Dataset section:
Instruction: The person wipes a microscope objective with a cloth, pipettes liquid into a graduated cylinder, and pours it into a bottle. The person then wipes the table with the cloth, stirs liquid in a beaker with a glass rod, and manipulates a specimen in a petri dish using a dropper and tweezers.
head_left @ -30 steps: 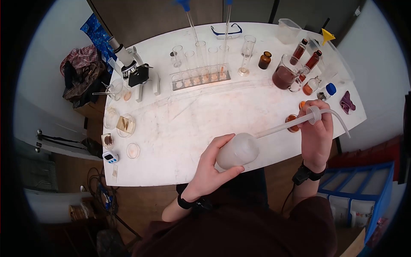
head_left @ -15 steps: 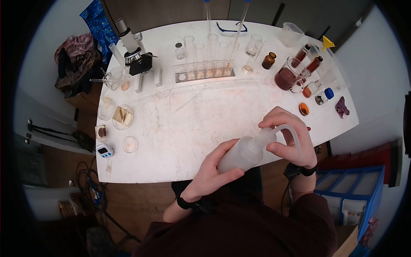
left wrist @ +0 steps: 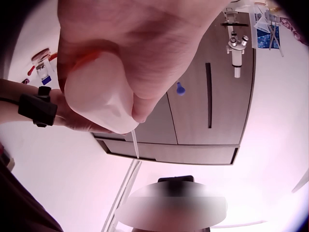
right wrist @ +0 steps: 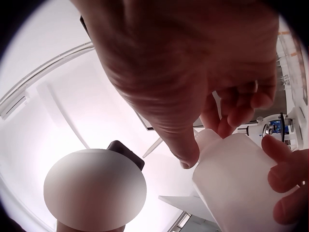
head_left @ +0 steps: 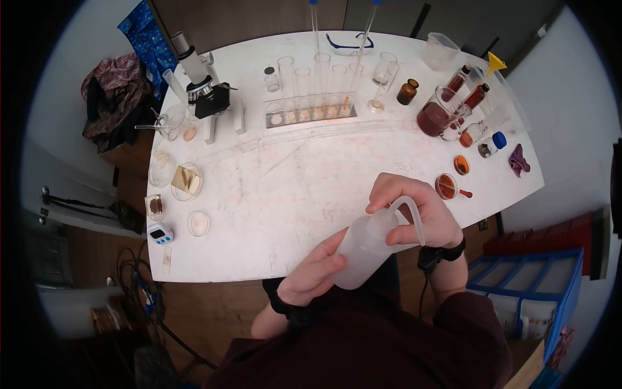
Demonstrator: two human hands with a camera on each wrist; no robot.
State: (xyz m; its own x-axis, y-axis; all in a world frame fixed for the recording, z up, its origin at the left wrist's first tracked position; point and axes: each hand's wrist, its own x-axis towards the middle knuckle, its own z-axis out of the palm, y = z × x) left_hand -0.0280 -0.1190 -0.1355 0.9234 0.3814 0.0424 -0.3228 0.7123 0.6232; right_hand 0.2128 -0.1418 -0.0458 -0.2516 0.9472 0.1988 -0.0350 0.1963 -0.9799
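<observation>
A translucent white wash bottle [head_left: 363, 256] with a bent spout tube [head_left: 412, 217] is held tilted over the table's front edge. My left hand [head_left: 315, 271] grips the bottle's body, thumb on the near side. At the neck, my right hand [head_left: 421, 206] pinches the cap between thumb and fingers, which hide most of it. The cap now sits at the bottle's mouth, and the long dip tube no longer shows outside. In the right wrist view the bottle body [right wrist: 241, 183] is seen between both hands; in the left wrist view its base [left wrist: 99, 92] faces the camera.
A test tube rack [head_left: 311, 113] stands at the back, a microscope [head_left: 206, 91] to its left. On the right are a jug of dark red liquid [head_left: 434, 117], an amber bottle [head_left: 407, 92] and orange-filled dishes [head_left: 446, 186]. Petri dishes [head_left: 198, 222] and a timer [head_left: 160, 233] lie left.
The right hand brought the cap and tube from the far right down to the bottle, the tube going inside. Both hands then shifted slightly, and the bottle tilted more upright.
</observation>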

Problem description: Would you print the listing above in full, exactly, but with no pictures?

Reply:
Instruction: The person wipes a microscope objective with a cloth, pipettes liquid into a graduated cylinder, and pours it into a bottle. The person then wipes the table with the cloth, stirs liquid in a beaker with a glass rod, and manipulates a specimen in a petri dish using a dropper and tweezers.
head_left @ -30 steps: 
head_left @ -15 steps: 
left wrist @ +0 steps: 
right wrist @ +0 steps: 
head_left @ +0 steps: 
Demonstrator: two human hands with a camera on each wrist; no robot.
State: (xyz m; its own x-axis, y-axis; all in a world frame fixed for the recording, z up, its origin at the left wrist's first tracked position; point and axes: each hand's wrist, its own x-axis towards the middle knuckle, its own z-axis out of the palm, y = z × x) left_hand -0.0280 -0.1190 -0.1355 0.9234 0.3814 0.0424 -0.3228 0.7123 0.6232; right_hand 0.2128 -0.1418 -0.0458 -0.2516 0.9472 0.1988 -0.0350 0.1963 -0.9799
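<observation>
A translucent white wash bottle [head_left: 363, 256] with a bent spout tube [head_left: 412, 217] is held tilted over the table's front edge. My left hand [head_left: 315, 271] grips the bottle's body, thumb on the near side. At the neck, my right hand [head_left: 421, 206] pinches the cap between thumb and fingers, which hide most of it. The cap now sits at the bottle's mouth, and the long dip tube no longer shows outside. In the right wrist view the bottle body [right wrist: 241, 183] is seen between both hands; in the left wrist view its base [left wrist: 99, 92] faces the camera.
A test tube rack [head_left: 311, 113] stands at the back, a microscope [head_left: 206, 91] to its left. On the right are a jug of dark red liquid [head_left: 434, 117], an amber bottle [head_left: 407, 92] and orange-filled dishes [head_left: 446, 186]. Petri dishes [head_left: 198, 222] and a timer [head_left: 160, 233] lie left.
The right hand brought the cap and tube from the far right down to the bottle, the tube going inside. Both hands then shifted slightly, and the bottle tilted more upright.
</observation>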

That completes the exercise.